***** Recorded information *****

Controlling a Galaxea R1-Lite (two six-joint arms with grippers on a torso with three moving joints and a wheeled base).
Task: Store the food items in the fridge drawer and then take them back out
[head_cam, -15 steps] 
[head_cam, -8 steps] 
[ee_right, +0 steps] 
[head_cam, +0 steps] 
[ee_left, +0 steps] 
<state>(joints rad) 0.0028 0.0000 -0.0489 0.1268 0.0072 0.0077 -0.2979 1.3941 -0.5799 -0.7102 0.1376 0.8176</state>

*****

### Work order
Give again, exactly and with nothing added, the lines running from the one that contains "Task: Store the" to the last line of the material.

### Result for this task
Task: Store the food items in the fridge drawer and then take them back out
[head_cam, -15 steps] 
[head_cam, -8 steps] 
[ee_right, +0 steps] 
[head_cam, +0 steps] 
[ee_left, +0 steps] 
<state>(joints rad) 0.0028 0.0000 -0.0489 0.1268 0.0072 0.0077 -0.2979 1.3941 -0.5799 -0.7102 0.1376 0.8176</state>

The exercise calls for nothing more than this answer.